1. El AOVE puede «hablar» del clima
El sabor del AOVE cambia notablemente según el clima del año de cosecha. Un otoño más cálido, una primavera más seca o una ola de calor pueden modificar los niveles de polifenoles y ácidos grasos de las aceitunas. Esto significa que un mismo olivar puede producir aceites con perfiles muy distintos de un año a otro, casi como ocurre con el vino. Algunos catadores expertos incluso pueden intuir si una cosecha fue lluviosa o seca solo con probarlo.

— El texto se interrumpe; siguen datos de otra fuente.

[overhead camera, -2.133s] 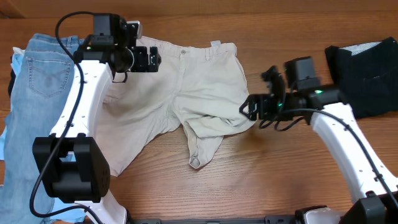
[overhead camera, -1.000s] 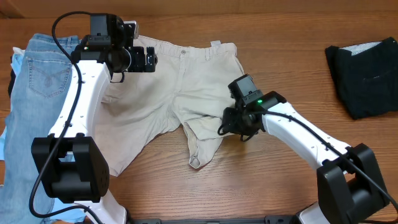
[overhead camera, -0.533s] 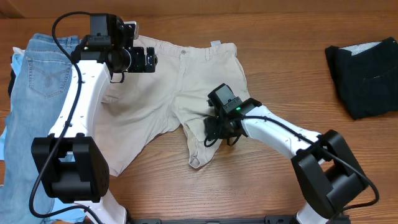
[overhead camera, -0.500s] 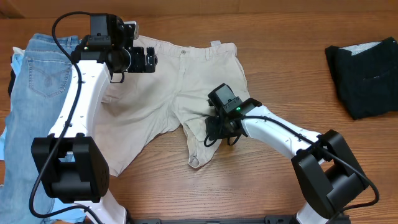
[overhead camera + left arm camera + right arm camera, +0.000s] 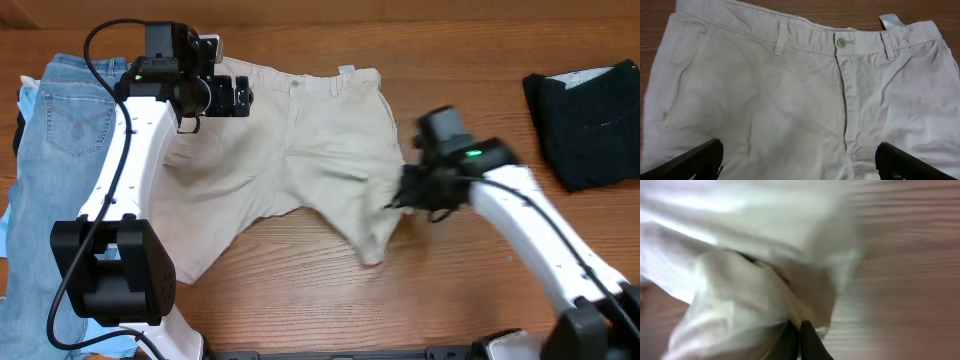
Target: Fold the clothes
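Probably lab: robot arms (image 5: 127,150), wooden table (image 5: 470,40).

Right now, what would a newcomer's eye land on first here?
Beige khaki shorts sprawl across the middle of the wooden table, the right gripper shut on a bunched leg at their right edge. The open left gripper hovers over the waistband; light-blue jeans lie far left, a black garment far right.
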Robot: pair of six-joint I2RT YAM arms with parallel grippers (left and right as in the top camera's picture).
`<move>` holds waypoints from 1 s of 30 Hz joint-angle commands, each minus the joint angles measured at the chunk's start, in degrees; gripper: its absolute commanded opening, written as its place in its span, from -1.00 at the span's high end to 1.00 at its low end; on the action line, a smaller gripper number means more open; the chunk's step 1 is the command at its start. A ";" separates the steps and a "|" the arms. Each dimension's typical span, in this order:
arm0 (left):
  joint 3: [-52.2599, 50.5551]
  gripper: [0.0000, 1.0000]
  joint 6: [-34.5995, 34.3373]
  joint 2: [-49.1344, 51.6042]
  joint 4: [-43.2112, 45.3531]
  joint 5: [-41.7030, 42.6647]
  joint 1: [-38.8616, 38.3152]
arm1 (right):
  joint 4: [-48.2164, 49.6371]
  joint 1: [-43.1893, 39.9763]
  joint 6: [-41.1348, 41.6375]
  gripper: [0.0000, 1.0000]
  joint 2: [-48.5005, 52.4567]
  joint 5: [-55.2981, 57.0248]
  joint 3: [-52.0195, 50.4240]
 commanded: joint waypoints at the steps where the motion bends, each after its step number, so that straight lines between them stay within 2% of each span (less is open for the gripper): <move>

2. El AOVE puede solidificarse en la nevera… y no es mala señal
Muchas personas tiran un AOVE pensando que “se ha estropeado” porque al enfriarse se vuelve turbio o incluso se solidifica. Pero esto no solo es normal, sino que es señal de pureza. El aceite virgen extra contiene ceras naturales y ácidos grasos que cristalizan a bajas temperaturas. Al volver a temperatura ambiente, recupera su estado original sin perder propiedades.
3. El AOVE tiene una vida útil limitada (y no siempre es la que pone la etiqueta)
Aunque algunas botellas muestran fechas de consumo preferente de hasta dos años, la realidad es que el AOVE empieza a perder propiedades desde el momento en que se produce. Su frescura, aroma y concentración de antioxidantes disminuyen con el tiempo, especialmente si no se conserva bien. El mejor AOVE es el de cosecha reciente y almacenado lejos de la luz, el calor y el oxígeno. ¡No lo guardes como si fuera oro eterno!
4. Hay AOVEs “monovarietales” y “coupages”… y eso importa
No todo el mundo sabe que, como ocurre con el vino, existen aceites elaborados solo con una variedad de aceituna (monovarietales) y otros que combinan varias (coupages). Estos últimos no son de menor calidad: los productores los diseñan como una sinfonía de sabores equilibrados, mezclando características de diferentes variedades para lograr un perfil organoléptico deseado. Es una obra de arte sensorial.
5. El color no indica calidad (y por eso los catadores usan copas azules)
Sí, esta sigue siendo una de las grandes desconocidas, incluso para muchos amantes del buen comer. El color del AOVE puede variar entre dorado y verde intenso según la variedad, el momento de cosecha y la filtración, pero no tiene relación directa con su calidad. Para evitar prejuicios visuales, las catas profesionales se realizan en copas opacas de color azul. Así, el juicio se basa solo en aroma, sabor y sensación en boca.
El AOVE es mucho más complejo y fascinante de lo que parece. No es solo un producto alimentario: es ciencia, cultura y arte embotellado. ¿Y tú, ya lo miras con otros ojos?